I created a docker image with spark 3.0.0 that is to be used for executing pyspark from a jupyter notebook. The issue I'm having though, when running the docker image locally and testing the following script:
import os
from pyspark import SparkContext, SparkConf
from pyspark.sql import SparkSession
print("*** START ***")
sparkConf = SparkConf()
sc = SparkContext(conf=sparkConf)
rdd = sc.parallelize(range(100000000))
print(rdd.sum())
print("*** DONE ***")
I get the following error:
Traceback (most recent call last):
File "test.py", line 9, in <module>
sc = SparkContext(conf=sparkConf)
File "/usr/local/lib/python3.7/dist-packages/pyspark/context.py", line 136, in __init__
conf, jsc, profiler_cls)
File "/usr/local/lib/python3.7/dist-packages/pyspark/context.py", line 213, in _do_init
self._encryption_enabled = self._jvm.PythonUtils.getEncryptionEnabled(self._jsc)

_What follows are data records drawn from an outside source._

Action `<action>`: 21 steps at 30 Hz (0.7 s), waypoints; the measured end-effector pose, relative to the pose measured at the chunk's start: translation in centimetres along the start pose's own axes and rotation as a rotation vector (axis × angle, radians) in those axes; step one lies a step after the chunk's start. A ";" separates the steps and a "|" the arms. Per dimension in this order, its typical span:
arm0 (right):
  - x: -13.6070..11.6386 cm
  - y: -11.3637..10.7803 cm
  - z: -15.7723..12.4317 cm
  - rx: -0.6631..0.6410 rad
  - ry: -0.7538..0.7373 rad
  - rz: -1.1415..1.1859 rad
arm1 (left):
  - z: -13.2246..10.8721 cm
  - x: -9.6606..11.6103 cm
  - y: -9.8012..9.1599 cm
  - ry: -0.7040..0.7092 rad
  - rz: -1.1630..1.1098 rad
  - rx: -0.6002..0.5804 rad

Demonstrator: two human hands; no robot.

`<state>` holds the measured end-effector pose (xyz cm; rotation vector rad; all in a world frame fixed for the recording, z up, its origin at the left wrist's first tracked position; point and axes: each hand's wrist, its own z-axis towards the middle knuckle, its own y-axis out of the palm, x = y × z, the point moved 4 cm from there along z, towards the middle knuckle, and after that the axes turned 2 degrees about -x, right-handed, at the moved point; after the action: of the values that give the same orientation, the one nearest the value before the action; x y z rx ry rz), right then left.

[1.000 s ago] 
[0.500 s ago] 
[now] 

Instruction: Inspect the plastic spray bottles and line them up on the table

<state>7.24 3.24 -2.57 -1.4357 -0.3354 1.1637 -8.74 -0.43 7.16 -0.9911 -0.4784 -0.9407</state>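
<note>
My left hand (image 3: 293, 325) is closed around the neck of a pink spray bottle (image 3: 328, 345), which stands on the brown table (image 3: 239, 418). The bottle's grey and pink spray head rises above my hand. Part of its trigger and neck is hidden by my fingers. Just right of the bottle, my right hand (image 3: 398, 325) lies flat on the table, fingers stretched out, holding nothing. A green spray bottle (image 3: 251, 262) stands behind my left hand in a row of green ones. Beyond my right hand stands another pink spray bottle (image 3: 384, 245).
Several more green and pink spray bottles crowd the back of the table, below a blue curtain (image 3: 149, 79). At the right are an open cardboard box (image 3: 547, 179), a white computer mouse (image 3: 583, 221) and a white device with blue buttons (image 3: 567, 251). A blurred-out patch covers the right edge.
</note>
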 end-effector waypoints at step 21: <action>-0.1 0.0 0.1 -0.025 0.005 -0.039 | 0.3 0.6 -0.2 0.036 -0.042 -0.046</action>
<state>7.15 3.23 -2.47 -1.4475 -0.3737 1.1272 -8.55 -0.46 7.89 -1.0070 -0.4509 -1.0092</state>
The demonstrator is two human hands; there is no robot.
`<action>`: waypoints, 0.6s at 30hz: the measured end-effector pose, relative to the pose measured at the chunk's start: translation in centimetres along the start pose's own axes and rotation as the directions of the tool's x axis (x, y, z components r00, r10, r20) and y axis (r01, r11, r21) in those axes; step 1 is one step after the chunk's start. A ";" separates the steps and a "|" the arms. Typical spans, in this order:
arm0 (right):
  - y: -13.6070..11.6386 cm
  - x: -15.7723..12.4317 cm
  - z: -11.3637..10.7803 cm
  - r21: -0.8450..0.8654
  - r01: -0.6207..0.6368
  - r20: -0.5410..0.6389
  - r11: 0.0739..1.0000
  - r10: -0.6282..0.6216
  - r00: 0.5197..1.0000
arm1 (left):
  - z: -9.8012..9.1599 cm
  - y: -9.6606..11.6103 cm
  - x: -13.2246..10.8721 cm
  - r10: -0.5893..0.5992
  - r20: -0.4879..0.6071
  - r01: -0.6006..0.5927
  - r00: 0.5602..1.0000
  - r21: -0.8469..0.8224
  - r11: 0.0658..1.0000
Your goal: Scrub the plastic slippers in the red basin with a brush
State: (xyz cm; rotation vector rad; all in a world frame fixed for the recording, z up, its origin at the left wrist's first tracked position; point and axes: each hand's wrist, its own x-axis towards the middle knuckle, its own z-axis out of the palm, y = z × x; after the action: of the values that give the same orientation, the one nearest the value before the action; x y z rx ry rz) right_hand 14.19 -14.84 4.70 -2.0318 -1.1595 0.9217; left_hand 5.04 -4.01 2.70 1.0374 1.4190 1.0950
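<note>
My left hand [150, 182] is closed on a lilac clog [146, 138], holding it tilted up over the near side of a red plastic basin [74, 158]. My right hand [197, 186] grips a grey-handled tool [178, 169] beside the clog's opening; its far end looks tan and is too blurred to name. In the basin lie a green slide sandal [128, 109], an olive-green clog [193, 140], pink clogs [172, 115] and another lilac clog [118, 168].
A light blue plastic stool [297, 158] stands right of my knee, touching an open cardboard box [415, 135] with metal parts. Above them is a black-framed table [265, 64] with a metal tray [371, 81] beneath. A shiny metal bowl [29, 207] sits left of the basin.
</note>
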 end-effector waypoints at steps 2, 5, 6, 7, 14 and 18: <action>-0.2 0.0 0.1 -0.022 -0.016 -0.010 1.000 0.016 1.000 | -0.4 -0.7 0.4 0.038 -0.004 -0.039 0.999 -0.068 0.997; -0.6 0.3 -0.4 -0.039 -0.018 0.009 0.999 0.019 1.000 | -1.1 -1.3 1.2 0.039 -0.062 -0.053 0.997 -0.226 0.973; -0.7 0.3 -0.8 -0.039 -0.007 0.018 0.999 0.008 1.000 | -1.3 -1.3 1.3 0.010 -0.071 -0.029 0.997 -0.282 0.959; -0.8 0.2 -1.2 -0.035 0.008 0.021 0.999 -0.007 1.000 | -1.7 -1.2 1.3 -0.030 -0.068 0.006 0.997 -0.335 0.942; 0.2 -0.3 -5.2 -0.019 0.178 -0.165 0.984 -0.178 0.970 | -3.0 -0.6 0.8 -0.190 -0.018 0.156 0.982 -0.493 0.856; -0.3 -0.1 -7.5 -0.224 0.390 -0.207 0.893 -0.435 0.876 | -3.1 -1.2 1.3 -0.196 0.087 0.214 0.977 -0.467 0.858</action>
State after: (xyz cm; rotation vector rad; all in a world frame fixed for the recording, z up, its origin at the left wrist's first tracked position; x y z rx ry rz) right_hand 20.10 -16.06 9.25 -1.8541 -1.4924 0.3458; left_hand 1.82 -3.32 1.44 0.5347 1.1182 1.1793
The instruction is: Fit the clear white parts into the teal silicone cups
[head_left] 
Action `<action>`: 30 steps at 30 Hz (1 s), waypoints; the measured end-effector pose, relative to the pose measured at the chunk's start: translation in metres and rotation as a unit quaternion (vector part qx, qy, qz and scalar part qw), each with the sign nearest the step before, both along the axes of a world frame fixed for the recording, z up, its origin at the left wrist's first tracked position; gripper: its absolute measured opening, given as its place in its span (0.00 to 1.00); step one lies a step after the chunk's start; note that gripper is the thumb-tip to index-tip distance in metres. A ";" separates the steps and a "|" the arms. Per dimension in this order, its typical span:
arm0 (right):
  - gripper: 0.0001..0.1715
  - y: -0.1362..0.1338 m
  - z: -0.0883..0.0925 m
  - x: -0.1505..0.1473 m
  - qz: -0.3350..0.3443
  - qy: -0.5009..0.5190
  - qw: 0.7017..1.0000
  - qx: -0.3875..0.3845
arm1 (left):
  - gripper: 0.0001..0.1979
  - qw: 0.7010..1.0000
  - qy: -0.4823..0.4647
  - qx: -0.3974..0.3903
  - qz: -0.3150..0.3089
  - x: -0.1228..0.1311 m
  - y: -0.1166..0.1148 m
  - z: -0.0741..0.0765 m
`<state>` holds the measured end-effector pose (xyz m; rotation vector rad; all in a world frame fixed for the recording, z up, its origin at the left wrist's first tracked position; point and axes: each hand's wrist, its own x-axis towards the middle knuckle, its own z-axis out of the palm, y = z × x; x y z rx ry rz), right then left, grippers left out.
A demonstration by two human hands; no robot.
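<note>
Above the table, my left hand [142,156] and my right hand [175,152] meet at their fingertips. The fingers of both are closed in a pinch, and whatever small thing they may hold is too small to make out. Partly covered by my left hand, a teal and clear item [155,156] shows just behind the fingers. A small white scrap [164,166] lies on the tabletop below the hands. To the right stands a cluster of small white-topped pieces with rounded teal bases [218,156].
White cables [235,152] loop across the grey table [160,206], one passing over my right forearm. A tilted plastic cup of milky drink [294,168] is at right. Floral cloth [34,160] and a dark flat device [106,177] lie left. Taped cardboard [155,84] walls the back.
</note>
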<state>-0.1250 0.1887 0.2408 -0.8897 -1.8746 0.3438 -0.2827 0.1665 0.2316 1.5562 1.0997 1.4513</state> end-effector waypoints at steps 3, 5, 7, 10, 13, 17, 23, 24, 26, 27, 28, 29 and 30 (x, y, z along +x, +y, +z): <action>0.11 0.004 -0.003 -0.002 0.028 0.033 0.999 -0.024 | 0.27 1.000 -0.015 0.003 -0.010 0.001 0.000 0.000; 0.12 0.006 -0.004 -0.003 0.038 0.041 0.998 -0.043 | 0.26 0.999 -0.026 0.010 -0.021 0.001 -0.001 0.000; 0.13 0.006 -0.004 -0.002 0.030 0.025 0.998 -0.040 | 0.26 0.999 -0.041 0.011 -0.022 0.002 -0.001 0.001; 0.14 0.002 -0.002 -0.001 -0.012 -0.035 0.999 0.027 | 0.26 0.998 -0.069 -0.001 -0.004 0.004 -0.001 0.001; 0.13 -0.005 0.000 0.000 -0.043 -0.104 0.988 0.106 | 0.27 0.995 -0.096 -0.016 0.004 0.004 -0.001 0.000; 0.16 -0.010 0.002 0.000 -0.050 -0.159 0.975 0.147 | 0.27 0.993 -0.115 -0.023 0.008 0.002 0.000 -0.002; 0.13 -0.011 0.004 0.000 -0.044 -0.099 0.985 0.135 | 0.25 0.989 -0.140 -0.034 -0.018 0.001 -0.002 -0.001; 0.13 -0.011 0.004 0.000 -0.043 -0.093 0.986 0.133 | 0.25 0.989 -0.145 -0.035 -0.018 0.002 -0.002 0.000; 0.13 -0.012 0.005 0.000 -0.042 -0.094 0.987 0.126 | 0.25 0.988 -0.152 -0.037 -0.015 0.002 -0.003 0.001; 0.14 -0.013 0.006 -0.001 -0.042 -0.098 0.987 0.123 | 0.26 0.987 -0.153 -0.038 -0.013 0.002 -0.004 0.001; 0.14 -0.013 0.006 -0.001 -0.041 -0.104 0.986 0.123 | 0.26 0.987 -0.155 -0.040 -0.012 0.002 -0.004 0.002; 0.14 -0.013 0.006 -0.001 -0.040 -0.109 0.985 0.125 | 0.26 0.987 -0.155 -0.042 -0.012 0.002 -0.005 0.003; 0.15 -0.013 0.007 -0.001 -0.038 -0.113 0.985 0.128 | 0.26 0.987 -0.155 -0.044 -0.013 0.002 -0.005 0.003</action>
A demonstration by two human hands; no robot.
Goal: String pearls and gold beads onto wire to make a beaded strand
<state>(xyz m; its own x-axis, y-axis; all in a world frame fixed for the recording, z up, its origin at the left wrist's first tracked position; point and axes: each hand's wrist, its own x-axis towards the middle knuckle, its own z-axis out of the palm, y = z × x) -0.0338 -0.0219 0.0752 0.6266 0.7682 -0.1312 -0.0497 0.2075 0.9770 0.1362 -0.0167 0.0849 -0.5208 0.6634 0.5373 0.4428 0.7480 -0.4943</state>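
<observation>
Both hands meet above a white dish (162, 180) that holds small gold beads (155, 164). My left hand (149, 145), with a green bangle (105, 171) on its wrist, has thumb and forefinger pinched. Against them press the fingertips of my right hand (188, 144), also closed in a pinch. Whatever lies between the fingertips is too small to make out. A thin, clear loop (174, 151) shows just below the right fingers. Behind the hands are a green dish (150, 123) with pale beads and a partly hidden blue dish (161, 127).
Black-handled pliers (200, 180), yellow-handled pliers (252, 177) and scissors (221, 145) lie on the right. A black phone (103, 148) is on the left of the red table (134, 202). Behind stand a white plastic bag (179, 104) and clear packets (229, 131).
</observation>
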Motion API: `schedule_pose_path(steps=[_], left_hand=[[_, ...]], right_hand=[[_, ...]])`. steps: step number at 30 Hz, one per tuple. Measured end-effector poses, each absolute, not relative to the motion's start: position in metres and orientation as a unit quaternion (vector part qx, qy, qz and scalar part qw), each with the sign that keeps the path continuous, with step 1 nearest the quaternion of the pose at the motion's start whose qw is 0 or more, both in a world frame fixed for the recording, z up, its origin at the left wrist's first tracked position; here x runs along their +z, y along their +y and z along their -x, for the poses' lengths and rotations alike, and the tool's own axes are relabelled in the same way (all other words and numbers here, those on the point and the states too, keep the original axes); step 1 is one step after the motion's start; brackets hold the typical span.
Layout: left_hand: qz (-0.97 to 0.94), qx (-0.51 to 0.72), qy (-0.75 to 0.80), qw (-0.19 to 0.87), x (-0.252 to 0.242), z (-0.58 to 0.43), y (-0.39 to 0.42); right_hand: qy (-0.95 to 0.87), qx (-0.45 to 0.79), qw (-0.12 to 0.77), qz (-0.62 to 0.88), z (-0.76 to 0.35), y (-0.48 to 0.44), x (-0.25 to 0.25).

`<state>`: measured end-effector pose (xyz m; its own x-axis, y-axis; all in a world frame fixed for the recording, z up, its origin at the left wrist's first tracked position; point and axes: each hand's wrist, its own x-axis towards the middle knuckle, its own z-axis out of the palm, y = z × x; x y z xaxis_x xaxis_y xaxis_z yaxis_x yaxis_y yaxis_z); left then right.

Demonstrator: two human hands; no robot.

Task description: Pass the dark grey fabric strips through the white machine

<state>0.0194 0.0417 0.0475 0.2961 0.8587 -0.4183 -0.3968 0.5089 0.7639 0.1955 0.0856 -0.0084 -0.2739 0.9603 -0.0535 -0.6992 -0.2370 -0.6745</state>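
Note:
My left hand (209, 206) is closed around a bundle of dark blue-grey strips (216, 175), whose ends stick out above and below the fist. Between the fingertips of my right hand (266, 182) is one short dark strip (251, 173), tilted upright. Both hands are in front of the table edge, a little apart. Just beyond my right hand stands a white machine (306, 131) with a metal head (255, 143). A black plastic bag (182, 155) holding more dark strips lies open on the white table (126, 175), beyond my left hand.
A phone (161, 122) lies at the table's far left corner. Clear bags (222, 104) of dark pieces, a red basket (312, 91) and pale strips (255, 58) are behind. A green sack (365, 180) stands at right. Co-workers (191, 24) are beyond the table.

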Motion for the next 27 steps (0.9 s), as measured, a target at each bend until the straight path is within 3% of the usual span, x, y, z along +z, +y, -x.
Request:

File "/usr/local/lib/python3.7/dist-packages/py4j/java_gateway.py", line 1487, in __getattr__
"{0}.{1} does not exist in the JVM".format(self._fqn, name))
py4j.protocol.Py4JError: org.apache.spark.api.python.PythonUtils.getEncryptionEnabled does not exist in the JVM
I've tried using findspark and pip installing py4j fresh on the image, but nothing is working and I can't seem to find any answers other than using findspark. Has anyone else been able to solve this issue using spark 3.0.0?